Instructions to follow:
Please repeat, from the entries that follow, the lines from the one containing "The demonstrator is" through the one containing "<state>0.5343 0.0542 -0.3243" exactly, adding nothing.

╭─ Dataset records

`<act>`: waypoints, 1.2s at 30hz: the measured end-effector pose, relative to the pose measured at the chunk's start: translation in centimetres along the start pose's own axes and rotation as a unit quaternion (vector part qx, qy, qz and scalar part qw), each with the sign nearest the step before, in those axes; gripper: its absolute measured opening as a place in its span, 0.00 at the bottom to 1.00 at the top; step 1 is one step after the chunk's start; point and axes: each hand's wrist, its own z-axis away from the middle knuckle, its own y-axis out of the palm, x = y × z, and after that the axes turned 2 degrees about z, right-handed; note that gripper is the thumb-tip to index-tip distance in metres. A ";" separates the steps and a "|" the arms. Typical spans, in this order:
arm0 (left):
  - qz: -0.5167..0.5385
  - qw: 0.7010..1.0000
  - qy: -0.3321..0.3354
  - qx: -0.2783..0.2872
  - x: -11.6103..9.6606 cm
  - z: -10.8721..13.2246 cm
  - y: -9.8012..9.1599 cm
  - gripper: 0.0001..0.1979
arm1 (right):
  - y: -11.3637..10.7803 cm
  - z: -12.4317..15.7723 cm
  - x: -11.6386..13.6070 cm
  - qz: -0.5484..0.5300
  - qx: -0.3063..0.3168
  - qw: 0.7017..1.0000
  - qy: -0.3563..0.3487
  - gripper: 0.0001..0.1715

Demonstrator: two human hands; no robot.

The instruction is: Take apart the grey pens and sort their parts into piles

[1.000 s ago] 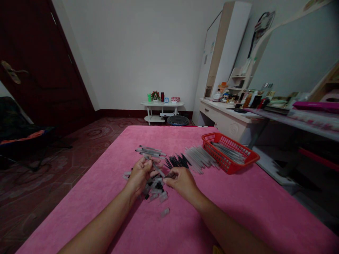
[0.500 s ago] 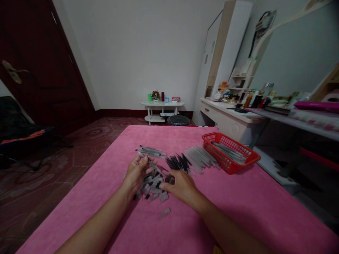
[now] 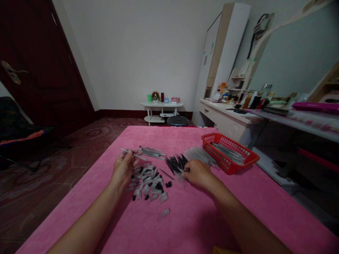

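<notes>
My left hand (image 3: 124,167) pinches a slim, clear pen barrel (image 3: 140,156), held tilted over the left side of the pink cloth. My right hand (image 3: 197,172) has its fingers curled down at the near right edge of a pile of black-tipped pen refills (image 3: 176,163); its fingertips are partly hidden. Between the hands lies a heap of clear pen caps (image 3: 147,180) mixed with small black plugs (image 3: 168,184). One dark thin refill (image 3: 166,174) rests apart beside the heap. Several assembled-looking pens (image 3: 150,151) lie behind my left hand.
A row of clear barrels (image 3: 200,155) lies beside a red plastic basket (image 3: 230,169) holding more pens or tubes. A single clear cap (image 3: 165,212) sits nearer me on the pink cloth (image 3: 127,229). Beyond stand a white side table (image 3: 162,104) and a dressing table (image 3: 233,116).
My hands have moved apart from above the cap heap. The left went left with a barrel; the right moved right to the refill pile. The heap is now uncovered.
</notes>
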 end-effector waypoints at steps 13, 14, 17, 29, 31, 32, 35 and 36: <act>-0.024 0.994 -0.073 0.072 1.5 2.4 1.7 0.05 | 1.8 -0.1 1.2 -0.014 -0.055 0.997 0.046 0.21; -0.027 0.993 -0.080 0.088 1.6 2.8 2.0 0.06 | 1.8 0.1 1.7 -0.051 -0.066 0.996 0.021 0.21; -0.043 0.986 -0.102 0.126 2.2 4.1 2.6 0.10 | 2.2 0.6 3.2 -0.199 -0.088 0.974 -0.058 0.16; -0.118 0.980 -0.062 0.148 2.8 4.9 2.7 0.25 | 0.8 -0.4 0.8 -0.147 -0.153 0.976 -0.041 0.09; -0.126 0.979 -0.053 0.152 2.6 4.5 2.5 0.25 | -0.3 -1.1 -1.2 -0.072 -0.180 0.981 0.020 0.10; -0.130 0.978 -0.050 0.156 2.6 4.3 2.4 0.24 | -0.7 -1.4 -2.2 -0.037 -0.185 0.981 0.046 0.10; -0.138 0.977 -0.045 0.154 2.5 3.9 2.1 0.23 | -1.2 -1.9 -4.9 0.037 -0.185 0.975 0.114 0.11; -0.140 0.978 -0.044 0.149 2.6 3.8 2.0 0.23 | -1.2 -2.0 -5.5 0.054 -0.182 0.973 0.133 0.12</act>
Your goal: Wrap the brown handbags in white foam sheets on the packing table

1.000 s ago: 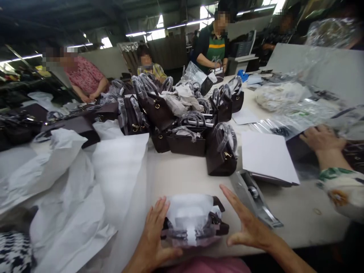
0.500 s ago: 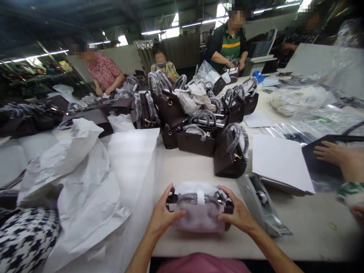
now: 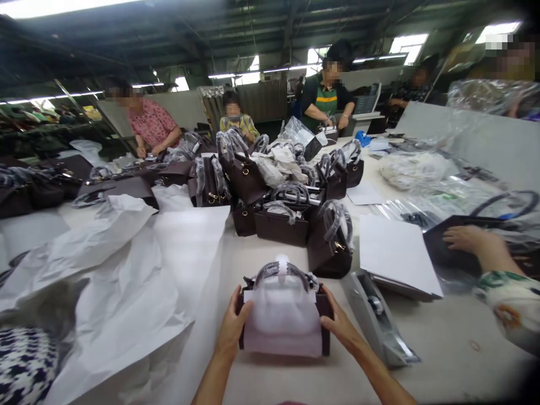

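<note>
A small dark brown handbag (image 3: 284, 318) stands upright on the table in front of me, its front covered by white foam wrap and its handles wrapped in plastic. My left hand (image 3: 232, 326) grips its left side and my right hand (image 3: 340, 326) grips its right side. A cluster of similar brown handbags (image 3: 287, 202) with wrapped handles stands just beyond it in the middle of the table.
White tissue paper sheets (image 3: 126, 281) spread at my left. A tape dispenser (image 3: 377, 318) and a white paper stack (image 3: 394, 253) lie at right. A co-worker's hand (image 3: 468, 239) rests on a dark bag at far right. Other people work at the far side.
The handbag went from lying flat in my hands to standing upright, handles on top. Both hands slid to its sides. The co-worker's hand at right shifted slightly.
</note>
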`<state>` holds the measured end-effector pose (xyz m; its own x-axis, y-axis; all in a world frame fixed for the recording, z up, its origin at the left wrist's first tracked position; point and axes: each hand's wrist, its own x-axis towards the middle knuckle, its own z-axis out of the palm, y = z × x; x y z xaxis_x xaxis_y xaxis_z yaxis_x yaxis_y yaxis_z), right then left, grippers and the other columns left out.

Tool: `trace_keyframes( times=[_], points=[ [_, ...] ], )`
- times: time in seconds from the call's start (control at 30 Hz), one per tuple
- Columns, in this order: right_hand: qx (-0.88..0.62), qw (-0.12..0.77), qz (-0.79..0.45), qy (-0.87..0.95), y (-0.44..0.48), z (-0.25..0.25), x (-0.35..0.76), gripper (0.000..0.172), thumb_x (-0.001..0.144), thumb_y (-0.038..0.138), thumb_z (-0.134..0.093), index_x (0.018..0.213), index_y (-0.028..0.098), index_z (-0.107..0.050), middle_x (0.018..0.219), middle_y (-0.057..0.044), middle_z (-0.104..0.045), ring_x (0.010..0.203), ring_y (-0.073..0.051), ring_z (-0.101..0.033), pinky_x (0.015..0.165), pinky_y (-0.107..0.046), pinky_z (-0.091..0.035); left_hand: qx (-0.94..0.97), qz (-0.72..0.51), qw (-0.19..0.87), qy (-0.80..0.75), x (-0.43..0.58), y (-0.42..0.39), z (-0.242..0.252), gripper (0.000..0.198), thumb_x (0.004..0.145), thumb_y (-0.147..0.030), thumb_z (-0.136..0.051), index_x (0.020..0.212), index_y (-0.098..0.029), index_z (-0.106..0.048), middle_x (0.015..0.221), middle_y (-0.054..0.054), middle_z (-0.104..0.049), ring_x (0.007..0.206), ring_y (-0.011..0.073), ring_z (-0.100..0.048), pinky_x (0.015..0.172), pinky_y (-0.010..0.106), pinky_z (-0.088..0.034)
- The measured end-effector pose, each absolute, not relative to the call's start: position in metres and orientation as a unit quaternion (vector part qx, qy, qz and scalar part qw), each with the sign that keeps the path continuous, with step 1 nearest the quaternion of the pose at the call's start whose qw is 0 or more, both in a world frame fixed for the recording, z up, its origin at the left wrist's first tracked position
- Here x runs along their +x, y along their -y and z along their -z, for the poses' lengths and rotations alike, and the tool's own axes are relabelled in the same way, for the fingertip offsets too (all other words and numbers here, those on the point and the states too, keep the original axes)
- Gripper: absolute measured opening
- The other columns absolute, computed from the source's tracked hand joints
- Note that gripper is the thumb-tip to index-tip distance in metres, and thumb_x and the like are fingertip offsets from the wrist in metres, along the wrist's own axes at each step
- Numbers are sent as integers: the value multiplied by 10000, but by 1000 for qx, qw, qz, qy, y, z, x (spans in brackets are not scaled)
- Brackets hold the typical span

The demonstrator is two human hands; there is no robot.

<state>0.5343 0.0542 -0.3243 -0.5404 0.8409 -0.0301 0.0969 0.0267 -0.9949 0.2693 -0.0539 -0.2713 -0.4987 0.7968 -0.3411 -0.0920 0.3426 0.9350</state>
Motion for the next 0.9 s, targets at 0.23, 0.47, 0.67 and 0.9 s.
trace_keyframes(
  times=[0.23, 0.47, 0.67, 0.9],
  points=[
    [-458, 324, -547, 622, -51, 327, 525, 880, 734, 703, -442, 1384, 144, -246, 1414, -149, -300, 1329, -289, -218, 1089, -457, -202, 242, -503, 427, -712, 272, 40, 270, 596, 814, -591, -434, 1257, -192, -441, 1382, 78, -399, 1307, 220, -294, 1114, 377, -140],
    [-499, 366, -512, 596, -54, 277, 528, 728, 842, 640, -298, 1363, 132, -318, 1416, -114, -311, 1331, -238, -230, 1115, -422, -154, 215, -478, 484, -701, 276, 8, 241, 593, 766, -617, -497, 1167, -182, -538, 1325, 78, -474, 1256, 235, -383, 1097, 376, -206],
    [-540, 387, -486, 568, -67, 253, 538, 746, 855, 647, -259, 1345, 94, -361, 1394, -123, -349, 1323, -227, -252, 1125, -407, -126, 221, -465, 517, -684, 287, -19, 228, 615, 736, -652, -507, 1131, -185, -570, 1263, 79, -536, 1207, 247, -443, 1077, 383, -259],
    [-557, 403, -508, 519, -86, 237, 558, 759, 823, 687, -289, 1302, 119, -443, 1371, -104, -386, 1307, -242, -286, 1117, -421, -152, 196, -402, 589, -673, 301, -51, 202, 603, 726, -641, -529, 1050, -137, -603, 1113, 109, -630, 1064, 239, -559, 996, 359, -380]
  ],
)
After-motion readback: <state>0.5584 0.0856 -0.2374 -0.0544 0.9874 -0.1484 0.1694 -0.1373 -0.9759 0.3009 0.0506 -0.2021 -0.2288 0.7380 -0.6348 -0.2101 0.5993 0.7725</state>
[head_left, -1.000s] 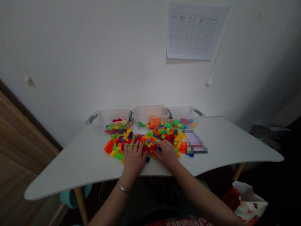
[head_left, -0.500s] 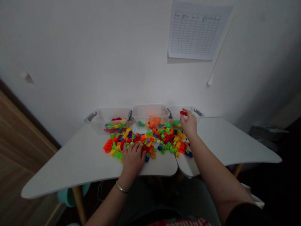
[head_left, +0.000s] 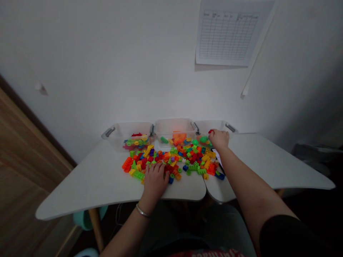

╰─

Written response:
The demonstrator is two human hands; there is no robot.

<state>0.5343 0.0542 -0.3243 -0.5404 0.8409 -0.0301 0.0969 0.0267 -0.9949 0.2693 -0.0539 -0.2713 -0.4987 0.7968 -0.3411 -0.0920 0.3426 0.9350</state>

The output above is the complete answer.